Japanese corporate human resources management insight (3): X, Y, nZ theory

This article will talk about the Japanese way of managing human resources, which is one of the 5 factors in Japanese Corporate Style of Human Resources Management apart from teamwork; Japanese recruiting system; X, Y, Z Employee Management Theory and Japanese Management.

Japanese Way of Managing Human Resources

As mentioned before that most of the Japanese companies still practice the policy of Shushin Koyo (終身雇用) or permanent employment. Therefore, the company will choose to hire employees with a potential growth rather than hire a talented individual that does not show a sign of potential improvement. The company will give importance to employees’ learning attitudes and emphasize them growing together with the organization more than individual talents.

The Japanese way of managing human resources, mostly, it is long-term management for employees. The company will train employees to become generalists who are ever ready to learn new things in any department and are ready to work in any position. In some companies, they recruit employees to take up a position of specialists for some specific fields of job. Specialists will only focus on the tasks that they are specialized in. Nevertheless, common employees in Japanese companies do not hold a position of specialist, but they are expected to be a generalist that can work flexibly in any department of the company.

The growth management of employees will start from the very first day they start their work. The company will use at least 1 month to train and teach important skills that are mandatory for workers to the employees such as Excel, Powerpoint, and other relevant programs. Employees will also have to know about the flow and process of working. Sometimes, the company may have to spend one whole year to train their employees before assigning them actually work.

After that, there will be an evaluation every year to analyze the strengths and weaknesses of the employees and the team leader will discuss with the manager about the skill that each employee needs to further improve themselves. The skills that will be trained are both hard skills and soft skills. The majority of the employees who have been working in the same department for 1-3 years will be rotated to other departments to learn different tasks. Within the first 1-3 years, employees are usually moved to other departments and after a while, they will be promoted to a higher position. The conservative Japanese companies will promote employees after 8-10 years of working. However, many Japanese companies have now adopted Z Theory by Ouchi. Thus, only 3-5 years, employees will be promoted. They do not have to wait for a decade like in the past.

Despite having individual performance evaluations, Japanese organizations still tremendously put importance on teamwork. The company still encourages group work, giving high value on teamwork, and places negative attitudes on one-man show work. There is even an idiom saying, “The nails that stick out get hammered down (出る杭は打たれる)”. So, if anybody tries to work alone, they might be strongly opposed by their team members.

Because teamwork is highly valued, Japanese society, thus, gives importance to name cards, name cards exchange, and name cardholders. Exchanging name cards on the first meeting is the sacred ritual that has to be done before any business meeting. If one does not practice the correct way of exchanging name cards, the business relationship might be ruined badly. This is because the name card is the pride of the company, if there is a mistake during the holy ritual, the doom may lie upon the 2 organizations.

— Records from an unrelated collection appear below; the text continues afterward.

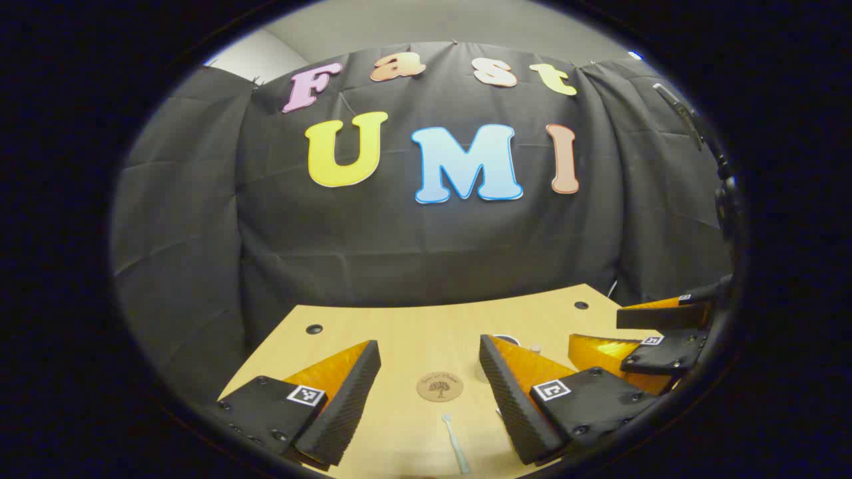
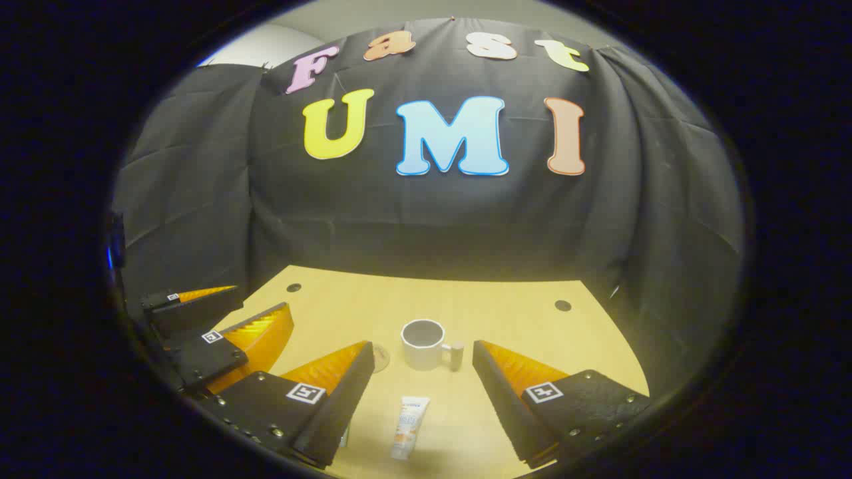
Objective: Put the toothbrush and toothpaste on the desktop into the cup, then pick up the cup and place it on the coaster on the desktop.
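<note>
In the right gripper view a white cup (image 2: 424, 344) stands upright on the wooden desktop (image 2: 506, 319), handle to the right. A white toothpaste tube (image 2: 411, 418) lies in front of it, between my right gripper's (image 2: 422, 346) open fingers. The round brown coaster (image 1: 440, 386) lies flat in the left gripper view, and a pale toothbrush (image 1: 456, 442) lies just before it, between my left gripper's (image 1: 429, 342) open fingers. The cup (image 1: 534, 347) peeks out behind that gripper's right finger. Both grippers hover above the desktop and hold nothing.
The other gripper shows beside each view: the right gripper (image 1: 596, 326) open at the right, the left gripper (image 2: 261, 299) open at the left. Small dark holes (image 2: 563, 305) mark the desktop's far corners. Black cloth walls stand close behind and beside the desk.
</note>
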A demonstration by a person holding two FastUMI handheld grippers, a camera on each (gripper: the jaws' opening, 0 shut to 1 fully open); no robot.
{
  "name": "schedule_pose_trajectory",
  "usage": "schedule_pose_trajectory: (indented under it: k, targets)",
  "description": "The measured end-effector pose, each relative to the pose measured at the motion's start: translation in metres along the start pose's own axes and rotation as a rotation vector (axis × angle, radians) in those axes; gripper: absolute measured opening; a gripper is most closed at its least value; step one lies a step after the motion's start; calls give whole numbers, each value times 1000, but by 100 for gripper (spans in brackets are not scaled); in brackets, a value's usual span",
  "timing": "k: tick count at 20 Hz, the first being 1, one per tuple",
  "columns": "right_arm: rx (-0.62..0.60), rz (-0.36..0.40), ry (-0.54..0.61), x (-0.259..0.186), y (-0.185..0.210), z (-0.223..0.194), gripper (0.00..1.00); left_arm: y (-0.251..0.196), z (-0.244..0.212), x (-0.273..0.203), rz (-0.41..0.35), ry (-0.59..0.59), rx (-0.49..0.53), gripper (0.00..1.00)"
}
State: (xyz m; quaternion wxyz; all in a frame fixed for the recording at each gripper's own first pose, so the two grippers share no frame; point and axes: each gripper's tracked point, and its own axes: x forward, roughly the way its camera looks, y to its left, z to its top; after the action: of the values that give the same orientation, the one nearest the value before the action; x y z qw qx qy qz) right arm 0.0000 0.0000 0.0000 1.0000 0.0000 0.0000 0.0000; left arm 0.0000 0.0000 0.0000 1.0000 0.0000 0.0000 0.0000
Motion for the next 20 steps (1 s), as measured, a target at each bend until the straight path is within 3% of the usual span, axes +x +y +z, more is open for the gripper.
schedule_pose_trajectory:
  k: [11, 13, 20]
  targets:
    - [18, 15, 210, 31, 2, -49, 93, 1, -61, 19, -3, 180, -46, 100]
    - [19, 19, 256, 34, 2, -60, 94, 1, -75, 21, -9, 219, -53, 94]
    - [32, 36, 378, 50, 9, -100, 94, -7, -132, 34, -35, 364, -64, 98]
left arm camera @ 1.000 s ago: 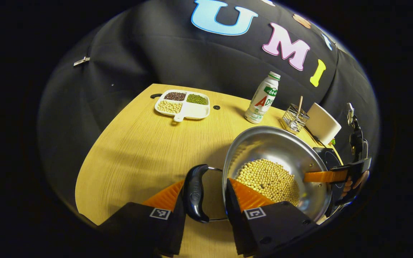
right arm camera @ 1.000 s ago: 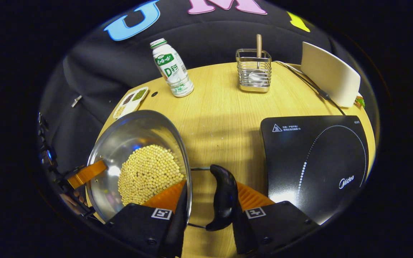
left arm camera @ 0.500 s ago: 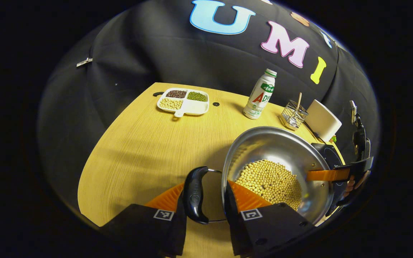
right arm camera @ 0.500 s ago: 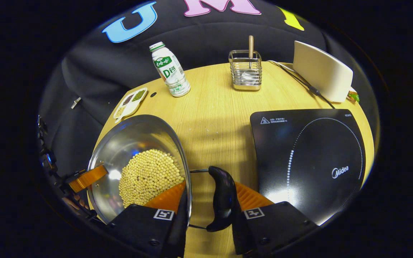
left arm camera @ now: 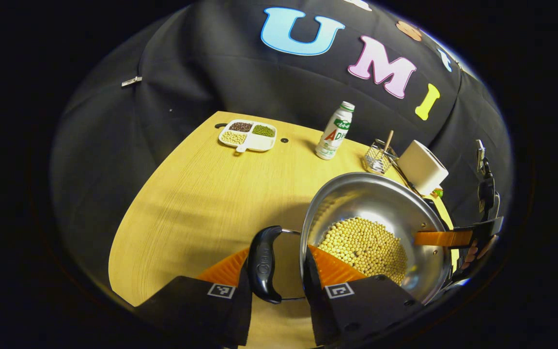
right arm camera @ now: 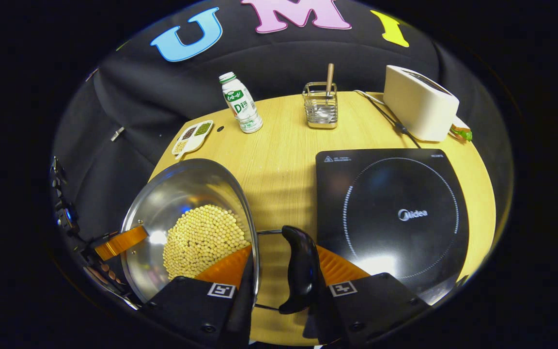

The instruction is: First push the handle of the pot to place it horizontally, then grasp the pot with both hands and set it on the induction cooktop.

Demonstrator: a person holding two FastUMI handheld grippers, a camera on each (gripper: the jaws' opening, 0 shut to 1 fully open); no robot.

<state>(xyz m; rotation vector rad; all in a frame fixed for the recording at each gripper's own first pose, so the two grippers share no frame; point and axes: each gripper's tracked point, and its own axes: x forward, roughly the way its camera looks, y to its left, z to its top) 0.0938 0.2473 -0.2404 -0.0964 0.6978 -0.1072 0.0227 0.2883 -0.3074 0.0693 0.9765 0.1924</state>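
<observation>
A steel pot (left arm camera: 376, 203) holding soybeans (left arm camera: 364, 245) hangs above the wooden table (left arm camera: 196, 203), carried between both grippers. My left gripper (left arm camera: 279, 267) is shut on the pot's black left handle (left arm camera: 263, 264), one finger outside the handle and the other inside the pot wall. At the far rim, my right gripper (left arm camera: 453, 237) holds the other side. In the right gripper view, my right gripper (right arm camera: 279, 269) is shut on the right handle (right arm camera: 301, 269) in the same way. The pot (right arm camera: 182, 194) sits left of the black induction cooktop (right arm camera: 395, 213).
Along the table's back stand a divided dish of beans (right arm camera: 192, 138), a white bottle (right arm camera: 241, 103), a wire basket with a wooden-handled utensil (right arm camera: 321, 107) and a white toaster (right arm camera: 419, 104) with a cable (right arm camera: 390, 118). A hand (left arm camera: 475, 249) holds the right gripper.
Both grippers have risen with the pot, so the table looks smaller and farther. The cooktop's whole ring has come into the right gripper view. Both grips are unchanged.
</observation>
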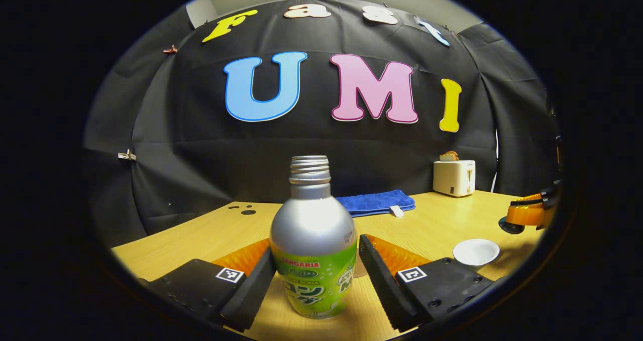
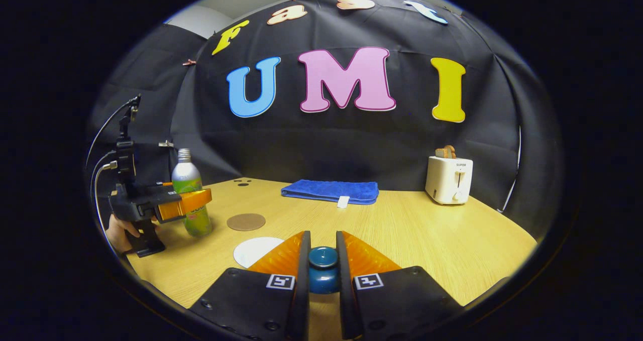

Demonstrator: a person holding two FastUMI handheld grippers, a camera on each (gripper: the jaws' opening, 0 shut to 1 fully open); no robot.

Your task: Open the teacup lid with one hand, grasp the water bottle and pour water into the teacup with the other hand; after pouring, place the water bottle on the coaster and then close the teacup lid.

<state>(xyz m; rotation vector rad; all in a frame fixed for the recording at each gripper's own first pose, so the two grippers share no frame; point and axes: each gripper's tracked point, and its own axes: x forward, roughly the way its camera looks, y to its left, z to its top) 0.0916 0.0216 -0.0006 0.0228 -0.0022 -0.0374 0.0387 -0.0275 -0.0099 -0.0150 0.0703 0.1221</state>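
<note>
1. Left gripper view: the left gripper (image 1: 315,275) has its two black fingers spread apart on either side of the silver aluminium water bottle with a green label (image 1: 312,240). The bottle stands upright and uncapped on the light wooden table (image 1: 201,235), with a visible gap at each finger.
2. Behind the bottle lies a folded blue towel (image 1: 377,202). A white toaster with bread in its slot (image 1: 453,177) stands at the far right of the table.
3. A small white round dish (image 1: 475,251) sits just beyond the right-hand finger. Past it, at the view's edge, are the orange fingers of the other gripper, holding something dark.
4. Right gripper view: the right gripper (image 2: 322,270) is clamped on the knob of the dark blue teacup lid (image 2: 322,268), both fingers pressing on it. I cannot tell whether the lid rests on a cup.
5. To the left, a round brown coaster (image 2: 245,222) and the white dish (image 2: 257,250) lie on the table, apart from each other.
6. Farther left, a hand (image 2: 120,233) holds the left gripper around the bottle.
7. The towel and toaster stand at the back.
</note>
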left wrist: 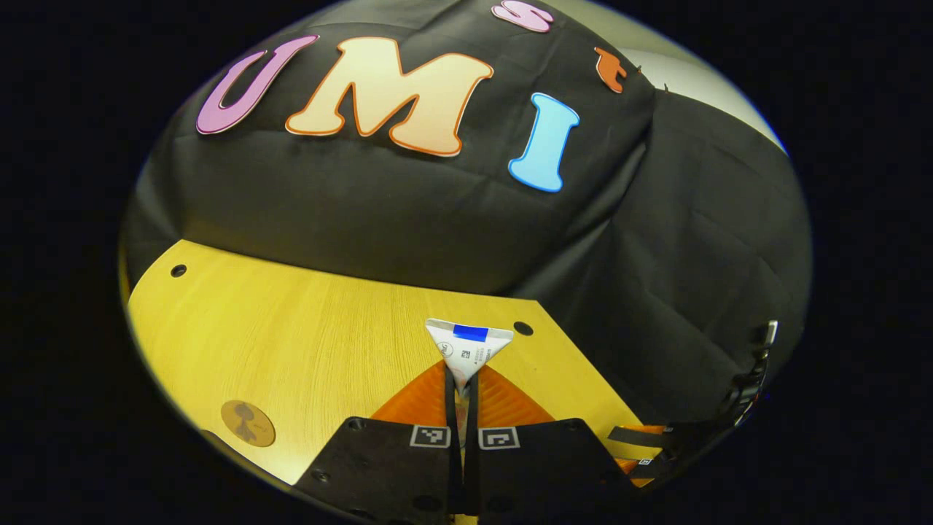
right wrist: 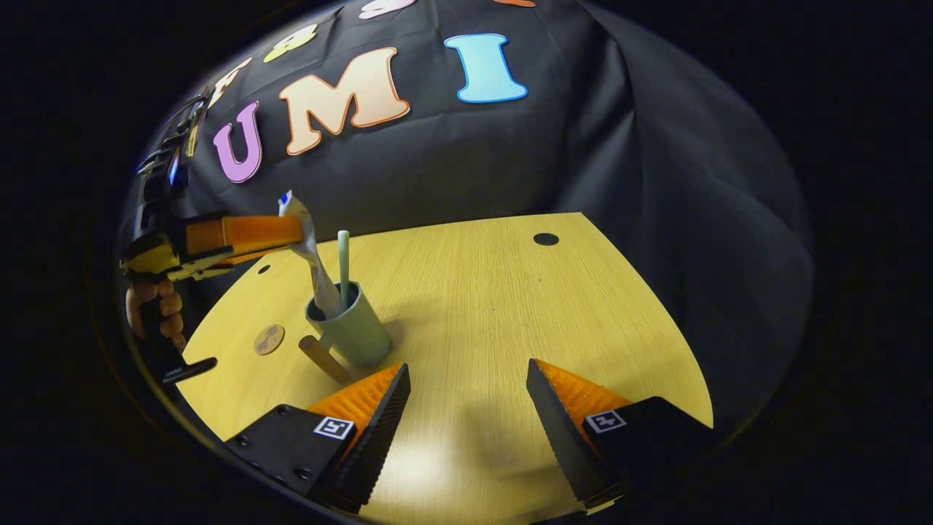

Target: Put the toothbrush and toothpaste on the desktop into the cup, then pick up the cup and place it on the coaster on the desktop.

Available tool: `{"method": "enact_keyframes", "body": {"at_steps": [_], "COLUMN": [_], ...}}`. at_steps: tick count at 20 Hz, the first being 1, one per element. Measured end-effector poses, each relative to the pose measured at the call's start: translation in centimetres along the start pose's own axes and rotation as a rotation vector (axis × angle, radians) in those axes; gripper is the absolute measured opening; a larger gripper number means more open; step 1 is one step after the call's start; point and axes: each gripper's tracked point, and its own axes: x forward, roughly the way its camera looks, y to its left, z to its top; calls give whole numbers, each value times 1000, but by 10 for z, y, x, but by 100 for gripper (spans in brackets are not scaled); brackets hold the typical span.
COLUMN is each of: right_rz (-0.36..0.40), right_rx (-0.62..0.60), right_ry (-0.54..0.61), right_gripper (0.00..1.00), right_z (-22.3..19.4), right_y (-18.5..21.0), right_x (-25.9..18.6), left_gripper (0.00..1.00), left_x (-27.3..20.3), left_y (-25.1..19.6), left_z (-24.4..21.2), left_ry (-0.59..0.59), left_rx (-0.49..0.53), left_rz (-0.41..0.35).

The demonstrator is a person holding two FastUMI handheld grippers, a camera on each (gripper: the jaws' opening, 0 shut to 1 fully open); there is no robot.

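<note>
The left gripper (right wrist: 295, 232) pinches the soft, light toothpaste (right wrist: 310, 251) near its flat crimped end, cap already inside the cup (right wrist: 353, 328) beside the toothbrush (right wrist: 343, 257), while the right gripper (right wrist: 466, 394) hangs spread near the cup.

The cup (right wrist: 353, 332) hides the lower ends of the toothpaste (right wrist: 310, 251) (and toothbrush (right wrist: 343, 257)).

The cup (right wrist: 350, 328) stands left of centre on the desktop (right wrist: 510, 306), with the toothbrush (right wrist: 343, 257) and toothpaste tube (right wrist: 310, 248) sticking up (blocking any approach from above). Its handle (right wrist: 324, 359) juts nearward; the coaster (right wrist: 269, 339) lies just left, uncovered.
</note>
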Motion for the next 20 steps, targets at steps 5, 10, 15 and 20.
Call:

Another issue that represents the Japanese working value is that employees do not really have the rank. Most of the companies use the department that each employee works under as their rank. For example, Miss/Mister Yamada from the PR department will introduce themselves as “I am Yamada, PR position” (Japanese people will refer to themselves by surnames to people they are not close to and on business occasions). Japanese companies will start to give their employees a rank when the employees hold the responsibility of the team leaders or else, they remain as staff members. On the other hand, employees will have many more ranks to call themselves, like Executive, Staff, Member, Officer, etcetera, in Thailand.

Besides, emphasis on teamwork does not allow Japanese employees to maintain a work-life balance. Because, apart from the result, the company evaluates contribution to work as well. The end result is the team result. Everybody in the team has to contribute equally and if they want to stand out from others, they have to produce great results as well as put in dedication. Dedication will serve as a value-added factor for employees to strive further in their work. Dedication could come in the form of long overtime working, drinking sessions with team members or managers, or playing golf with team members or managers. Basically, personal time will have to be used to spend as working time to show “dedication” to the company.